The Daily Mirror noted the Firehouse's exclusive reputation, asking: "Fancy booking a table at Chiltern Firehouse? Well unless your name is written on the Hollywood Walk of Fame then you may as well give up!" The Daily Telegraph reported a "rigorous screening process to accept bookings", saying: "Chiltern Firehouse is all about who's who and with the amount of detail gone into creating what has to be one of the loveliest and coolest new places in London, it's almost justified." MacLeod appeared critical of the exclusivity of the Firehouse, writing: The garage, once home to the fire engines, now revs with the self-congratulatory hum of a fashionable crowd, who have scored a table despite a bookings policy apparently borrowed from the North Korean tourist board. [...] Appropriate perhaps, that in keeping with its previous incarnation, the Firehouse seems to operate a strict no-civilians policy. Britta Jaschinski of Time Out said: "Checking in feels a bit like arriving at a Scientology meeting." Bryony Gordon blogged that "there is even a waiting list for the waiting list".

The food, however, has not been universally praised, with Matthew Norman of The Daily Telegraph writing that the:cooking ranges from the merely comforting to the plainly inedible; and which, despite the unstinting efforts of its publicists at Freud Communications to festoon newspaper pages with tidings of its stellar clientele, barely qualifies as the best restaurant on its own premises.

In 2024, Nimrod Kamer made a film about Chiltern Firehouse and Chiltern Street as a whole .
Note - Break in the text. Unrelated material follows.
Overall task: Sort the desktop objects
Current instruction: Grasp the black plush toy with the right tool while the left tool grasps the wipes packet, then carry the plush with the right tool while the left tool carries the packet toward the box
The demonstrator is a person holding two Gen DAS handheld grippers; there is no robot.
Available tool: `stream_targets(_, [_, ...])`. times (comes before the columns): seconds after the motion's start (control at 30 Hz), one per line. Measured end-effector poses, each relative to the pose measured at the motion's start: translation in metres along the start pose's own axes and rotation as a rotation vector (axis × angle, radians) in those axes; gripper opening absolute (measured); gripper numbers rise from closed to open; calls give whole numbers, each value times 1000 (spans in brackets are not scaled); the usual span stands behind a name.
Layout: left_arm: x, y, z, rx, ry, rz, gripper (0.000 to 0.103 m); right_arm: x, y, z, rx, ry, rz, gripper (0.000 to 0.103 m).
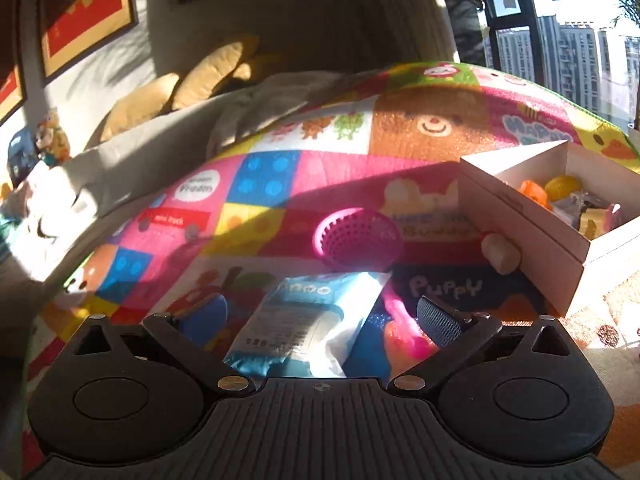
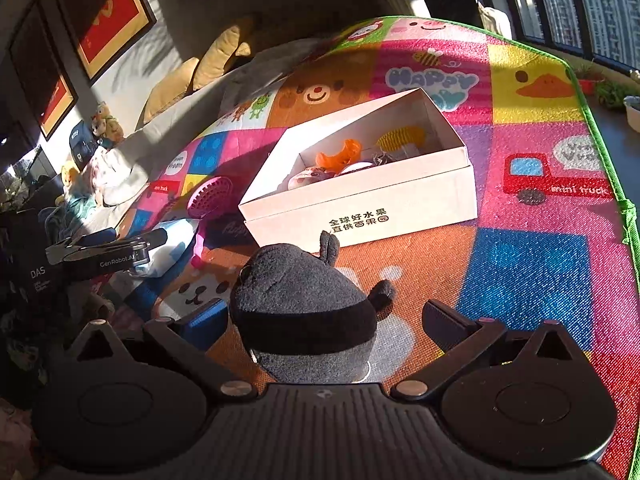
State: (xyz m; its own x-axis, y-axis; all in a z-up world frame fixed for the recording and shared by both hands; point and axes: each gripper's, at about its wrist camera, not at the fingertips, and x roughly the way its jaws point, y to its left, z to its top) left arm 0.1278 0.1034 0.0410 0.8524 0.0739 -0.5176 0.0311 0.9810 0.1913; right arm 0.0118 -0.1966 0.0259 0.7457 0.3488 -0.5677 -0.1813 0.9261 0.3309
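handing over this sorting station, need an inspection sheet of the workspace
surface: colourful cartoon play mat, sunlit.
job's things: white cardboard box holding small toys; dark grey plush toy; blue-white wipes packet; pink perforated plastic scoop.
clutter: cream cylinder beside the box.
grippers: right gripper open, fingers either side of the plush; left gripper open over the packet.
cables: nothing seen.
surroundings: sofa with yellow cushions, framed red pictures, windows.
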Motion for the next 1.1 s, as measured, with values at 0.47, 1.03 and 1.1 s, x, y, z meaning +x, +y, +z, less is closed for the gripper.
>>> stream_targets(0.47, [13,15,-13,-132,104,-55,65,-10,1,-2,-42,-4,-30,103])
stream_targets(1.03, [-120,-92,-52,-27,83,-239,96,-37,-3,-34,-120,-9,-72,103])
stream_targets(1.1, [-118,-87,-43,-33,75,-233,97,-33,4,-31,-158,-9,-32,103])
===2025 Valentine's Day fire===
On 14 February 2025, a fire broke out at Chiltern Firehouse. It occurred on Valentine's Day, which was set to be a busy day at the hotel and restaurant. Around 100 people evacuated from the building and 125 firefighters from the London Fire Brigade were deployed to tackle the blaze. The fire was caused by burning wood which fell from a pizza oven resulting in a fire starting in the void between the basement and ground floor. Firefighters were later tackling the blaze on the roof. Prior to the fire, the restaurant was set to host Netflix's BAFTA after party on 16 February following the 78th British Academy Film Awards at Royal Festival Hall. Netflix moved their BAFTA party to Twenty Two following the fire.
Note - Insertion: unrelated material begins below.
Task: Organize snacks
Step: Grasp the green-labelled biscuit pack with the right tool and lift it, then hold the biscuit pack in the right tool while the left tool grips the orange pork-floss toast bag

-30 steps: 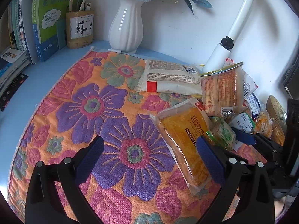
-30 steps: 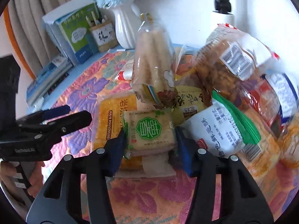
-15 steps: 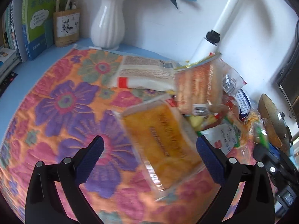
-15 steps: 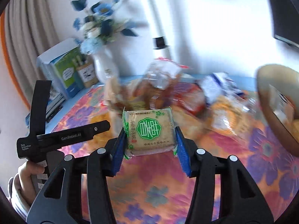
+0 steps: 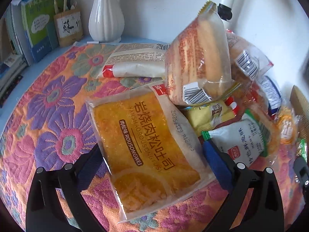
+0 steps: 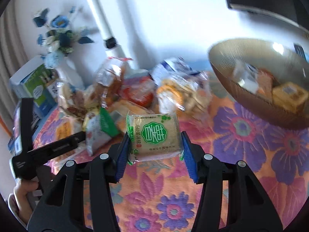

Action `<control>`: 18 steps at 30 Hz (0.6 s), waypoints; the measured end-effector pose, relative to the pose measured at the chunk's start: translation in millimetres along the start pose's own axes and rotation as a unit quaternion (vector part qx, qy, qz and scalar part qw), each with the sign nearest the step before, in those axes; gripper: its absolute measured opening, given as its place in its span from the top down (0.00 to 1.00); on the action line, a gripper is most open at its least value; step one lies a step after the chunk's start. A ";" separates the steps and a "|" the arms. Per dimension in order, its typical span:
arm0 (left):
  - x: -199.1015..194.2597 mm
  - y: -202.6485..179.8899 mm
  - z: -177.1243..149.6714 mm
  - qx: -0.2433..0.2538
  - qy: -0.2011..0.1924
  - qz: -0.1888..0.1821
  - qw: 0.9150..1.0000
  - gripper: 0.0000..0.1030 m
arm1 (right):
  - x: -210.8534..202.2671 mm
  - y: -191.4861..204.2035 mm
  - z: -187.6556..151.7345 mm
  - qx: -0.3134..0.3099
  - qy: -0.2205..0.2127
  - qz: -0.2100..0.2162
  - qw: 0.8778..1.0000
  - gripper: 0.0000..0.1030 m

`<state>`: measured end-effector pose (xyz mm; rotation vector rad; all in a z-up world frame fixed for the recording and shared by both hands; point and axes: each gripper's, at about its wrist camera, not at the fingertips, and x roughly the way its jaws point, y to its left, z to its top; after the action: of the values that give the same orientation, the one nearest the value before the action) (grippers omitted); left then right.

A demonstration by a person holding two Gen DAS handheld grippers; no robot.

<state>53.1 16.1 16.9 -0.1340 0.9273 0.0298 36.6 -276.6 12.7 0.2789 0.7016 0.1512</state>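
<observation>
The right gripper [image 6: 154, 150] has its jaws clamped on a green-logo biscuit pack [image 6: 154, 136], while the left gripper [image 5: 152, 159] has its jaws apart around an orange toast packet [image 5: 143, 147].

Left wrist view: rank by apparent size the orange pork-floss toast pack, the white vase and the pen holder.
1. Orange pork-floss toast pack, largest, though it lies nearest the camera, between the open left gripper fingers.
2. White vase.
3. Pen holder, smallest; both stand further back.
</observation>
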 end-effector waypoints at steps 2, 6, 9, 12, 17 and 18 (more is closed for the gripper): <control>0.2 -1.3 0.1 -0.001 -0.001 -0.002 1.000 0.05 | 2.0 -9.2 -1.4 0.023 0.009 0.003 1.000 0.49; -0.5 -3.2 -1.8 0.000 -0.001 -0.001 1.000 0.05 | 5.1 -24.3 -4.8 0.062 0.026 0.013 0.998 0.49; -2.1 -1.0 -1.7 0.001 -0.001 -0.001 1.000 0.05 | 8.7 -30.3 -7.2 0.078 0.041 0.018 0.996 0.48; -0.9 0.8 -0.2 0.003 0.000 0.002 1.000 0.05 | 7.0 -29.7 -8.6 0.076 0.042 0.017 0.996 0.47; -0.3 3.1 0.2 0.004 0.000 0.002 1.000 0.05 | 8.3 -28.6 -7.9 0.074 0.044 0.016 0.996 0.47; -0.5 3.1 0.0 0.004 0.000 0.003 1.000 0.05 | 8.2 -28.5 -8.2 0.074 0.045 0.016 0.996 0.47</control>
<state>52.6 19.2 17.0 -0.1232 0.9284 0.0304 38.6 -300.2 -6.9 0.4272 0.7985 0.1426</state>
The fire was caused by a pizza oven and was accidental. Burning wood fell from the pizza oven and ignited a void between the basement and ground floor.

====Restoration====
On 22 February 2025, architect Harriet Pillman said that restoring the Victorian building would be a complex undertaking for many reasons and that it could take up to three years to reconstruct and repair the building.